TASK ITEM — The whole listing, except its pictures, is to be repeated exactly.

□ □ □ □ □

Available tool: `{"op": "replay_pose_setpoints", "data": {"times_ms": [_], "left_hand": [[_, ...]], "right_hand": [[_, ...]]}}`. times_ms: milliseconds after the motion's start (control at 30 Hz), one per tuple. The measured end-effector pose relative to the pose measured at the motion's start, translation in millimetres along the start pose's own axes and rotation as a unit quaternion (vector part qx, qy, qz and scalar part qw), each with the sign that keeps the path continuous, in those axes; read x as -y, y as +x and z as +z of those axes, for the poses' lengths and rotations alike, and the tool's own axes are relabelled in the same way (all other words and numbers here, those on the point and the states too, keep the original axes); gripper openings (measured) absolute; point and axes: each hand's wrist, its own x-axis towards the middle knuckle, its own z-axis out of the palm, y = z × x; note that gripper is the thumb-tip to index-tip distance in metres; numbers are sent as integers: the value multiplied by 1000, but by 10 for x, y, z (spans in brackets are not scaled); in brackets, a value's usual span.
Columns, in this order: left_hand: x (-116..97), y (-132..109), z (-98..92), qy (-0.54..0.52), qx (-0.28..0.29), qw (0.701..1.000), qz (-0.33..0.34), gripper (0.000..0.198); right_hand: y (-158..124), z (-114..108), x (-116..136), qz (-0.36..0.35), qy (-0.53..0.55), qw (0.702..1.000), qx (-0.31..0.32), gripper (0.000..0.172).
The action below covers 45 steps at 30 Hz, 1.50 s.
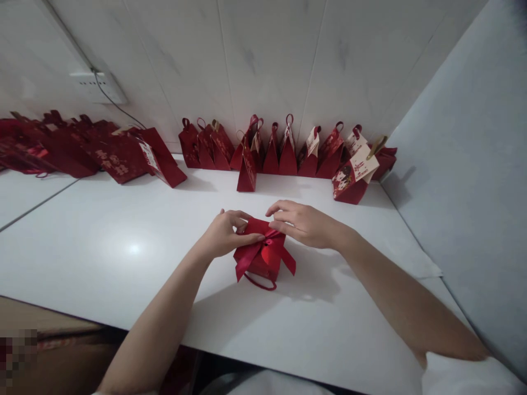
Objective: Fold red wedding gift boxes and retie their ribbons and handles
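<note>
A small red gift box (pixel 259 226) stands in the middle of the white table. A dark red ribbon bow (pixel 249 258) is tied at its top, with a bright red heart-shaped tag (pixel 272 254) hanging below the knot. Near the box's front, a red cord loop (pixel 260 283) droops to the table. My left hand (pixel 231 233) grips the box from the left, its thumb lying over the ribbon by the knot. On the other side my right hand (pixel 298 222) has its fingers apart, the fingertips close to the ribbon and box top; whether they touch is unclear.
A row of red gift boxes with ribbon loops (pixel 288 156) lines the wall. Larger red gift bags (pixel 119 156) stand at the left. One box with a cream front (pixel 354 175) sits at the right by the side panel (pixel 465 164). A power strip (pixel 99 88) is on the wall.
</note>
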Motion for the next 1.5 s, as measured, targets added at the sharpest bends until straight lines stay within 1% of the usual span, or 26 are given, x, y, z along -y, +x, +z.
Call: {"op": "replay_pose_setpoints", "data": {"times_ms": [100, 167, 233, 300, 367, 400, 467, 533, 600, 667, 800, 867, 1000, 1100, 1267, 1333, 1433, 1467, 1500], "left_hand": [[-6, -3, -1, -4, -2, 1000, 2, 58], [-7, -7, 3, -12, -3, 1000, 3, 56], [-5, -10, 14, -19, -3, 1000, 2, 54], [2, -7, 34, -28, -7, 1000, 1, 54], [13, 0, 64, -42, -23, 999, 1, 55], [18, 5, 81, -50, -34, 998, -1, 56], [27, 13, 114, -64, -61, 996, -14, 57], [31, 17, 138, -74, -79, 993, -34, 58], [31, 18, 151, -83, -85, 992, -50, 60], [31, 20, 154, -93, -83, 991, -57, 60], [38, 30, 152, -109, -78, 989, -62, 60], [43, 34, 154, -110, -77, 989, -61, 59], [51, 33, 160, -101, -84, 990, -61, 59], [51, 31, 163, -100, -87, 989, -59, 60], [51, 31, 174, -102, -88, 989, -54, 60], [45, 30, 181, -100, -91, 990, -51, 59], [25, 29, 174, -109, -96, 988, -50, 56], [18, 30, 160, -125, -90, 987, -51, 56], [14, 31, 138, -152, -76, 984, -51, 55]], "right_hand": [[24, 44, -23, -9, -50, 998, -30, 40], [36, 75, -43, 6, -63, 997, -37, 39], [35, 85, -55, 36, -39, 998, -27, 37], [20, 79, -56, 63, 1, 998, -24, 32], [4, 81, -56, 91, 53, 993, -53, 27], [2, 94, -60, 107, 82, 988, -78, 30], [18, 152, -83, 147, 130, 973, -120, 41], [55, 243, -125, 181, 163, 961, -132, 51], [100, 335, -175, 202, 196, 952, -125, 55], [136, 401, -218, 202, 235, 943, -122, 51], [171, 454, -283, 168, 314, 924, -138, 40], [183, 478, -318, 164, 350, 908, -164, 37], [215, 559, -389, 184, 391, 875, -217, 33], [230, 602, -421, 189, 397, 866, -237, 31], [233, 607, -419, 187, 364, 876, -253, 32], [235, 604, -387, 206, 393, 860, -251, 35], [235, 597, -290, 246, 456, 820, -245, 38], [230, 592, -252, 252, 463, 815, -240, 39], [222, 586, -215, 254, 463, 818, -230, 40]]}}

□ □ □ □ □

SOLUTION TO THE EXERCISE —
Available tool: `{"op": "replay_pose_setpoints", "data": {"times_ms": [_], "left_hand": [[_, ...]], "right_hand": [[_, ...]]}}`. times_ms: milliseconds after the motion's start (control at 30 Hz), one per tuple. The measured end-effector pose relative to the pose measured at the motion's start, translation in millimetres along the start pose's own axes and rotation as a unit quaternion (vector part qx, qy, qz and scalar part qw), each with the sign that keeps the path continuous, in those axes; read x as -y, y as +x and z as +z of those axes, for the poses' lengths and rotations alike, and the tool's own axes are relabelled in the same way (all other words and numbers here, those on the point and the states too, keep the original axes); gripper openings (measured) absolute; point and axes: each hand's wrist, its own x-axis towards the middle knuckle, its own z-axis out of the palm, y = z × x; note that gripper is the thumb-tip to index-tip distance in metres; numbers are sent as integers: the value multiplied by 1000, but by 10 for x, y, z (spans in brackets are not scaled); in brackets, a value's usual span.
Columns, in this order: left_hand: x (-116..97), y (-132..109), z (-98..92), qy (-0.54..0.52), qx (-0.28..0.29), qw (0.701..1.000), qz (-0.33..0.34), gripper (0.000..0.198); right_hand: y (-158..124), z (-114..108), x (-116..136), qz (-0.36..0.35), qy (-0.53..0.55), qw (0.702..1.000), qx (-0.31..0.32), gripper (0.000..0.172).
The action below covers 45 steps at 30 Hz, 1.50 s.
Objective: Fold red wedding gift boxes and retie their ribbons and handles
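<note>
A small red gift box (pixel 259 226) stands in the middle of the white table. A dark red ribbon bow (pixel 249 258) is tied at its top, with a bright red heart-shaped tag (pixel 272 254) hanging below the knot. Near the box's front, a red cord loop (pixel 260 283) droops to the table. My left hand (pixel 231 233) grips the box from the left, its thumb lying over the ribbon by the knot. On the other side my right hand (pixel 298 222) has its fingers apart, the fingertips close to the ribbon and box top; whether they touch is unclear.
A row of red gift boxes with ribbon loops (pixel 288 156) lines the wall. Larger red gift bags (pixel 119 156) stand at the left. One box with a cream front (pixel 354 175) sits at the right by the side panel (pixel 465 164). A power strip (pixel 99 88) is on the wall.
</note>
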Motion for the next 1.5 s, as measured, targets added at the sharpest bends until straight lines stay within 1% of the usual span, or 26 are given, x, y, z along -y, +x, +z.
Call: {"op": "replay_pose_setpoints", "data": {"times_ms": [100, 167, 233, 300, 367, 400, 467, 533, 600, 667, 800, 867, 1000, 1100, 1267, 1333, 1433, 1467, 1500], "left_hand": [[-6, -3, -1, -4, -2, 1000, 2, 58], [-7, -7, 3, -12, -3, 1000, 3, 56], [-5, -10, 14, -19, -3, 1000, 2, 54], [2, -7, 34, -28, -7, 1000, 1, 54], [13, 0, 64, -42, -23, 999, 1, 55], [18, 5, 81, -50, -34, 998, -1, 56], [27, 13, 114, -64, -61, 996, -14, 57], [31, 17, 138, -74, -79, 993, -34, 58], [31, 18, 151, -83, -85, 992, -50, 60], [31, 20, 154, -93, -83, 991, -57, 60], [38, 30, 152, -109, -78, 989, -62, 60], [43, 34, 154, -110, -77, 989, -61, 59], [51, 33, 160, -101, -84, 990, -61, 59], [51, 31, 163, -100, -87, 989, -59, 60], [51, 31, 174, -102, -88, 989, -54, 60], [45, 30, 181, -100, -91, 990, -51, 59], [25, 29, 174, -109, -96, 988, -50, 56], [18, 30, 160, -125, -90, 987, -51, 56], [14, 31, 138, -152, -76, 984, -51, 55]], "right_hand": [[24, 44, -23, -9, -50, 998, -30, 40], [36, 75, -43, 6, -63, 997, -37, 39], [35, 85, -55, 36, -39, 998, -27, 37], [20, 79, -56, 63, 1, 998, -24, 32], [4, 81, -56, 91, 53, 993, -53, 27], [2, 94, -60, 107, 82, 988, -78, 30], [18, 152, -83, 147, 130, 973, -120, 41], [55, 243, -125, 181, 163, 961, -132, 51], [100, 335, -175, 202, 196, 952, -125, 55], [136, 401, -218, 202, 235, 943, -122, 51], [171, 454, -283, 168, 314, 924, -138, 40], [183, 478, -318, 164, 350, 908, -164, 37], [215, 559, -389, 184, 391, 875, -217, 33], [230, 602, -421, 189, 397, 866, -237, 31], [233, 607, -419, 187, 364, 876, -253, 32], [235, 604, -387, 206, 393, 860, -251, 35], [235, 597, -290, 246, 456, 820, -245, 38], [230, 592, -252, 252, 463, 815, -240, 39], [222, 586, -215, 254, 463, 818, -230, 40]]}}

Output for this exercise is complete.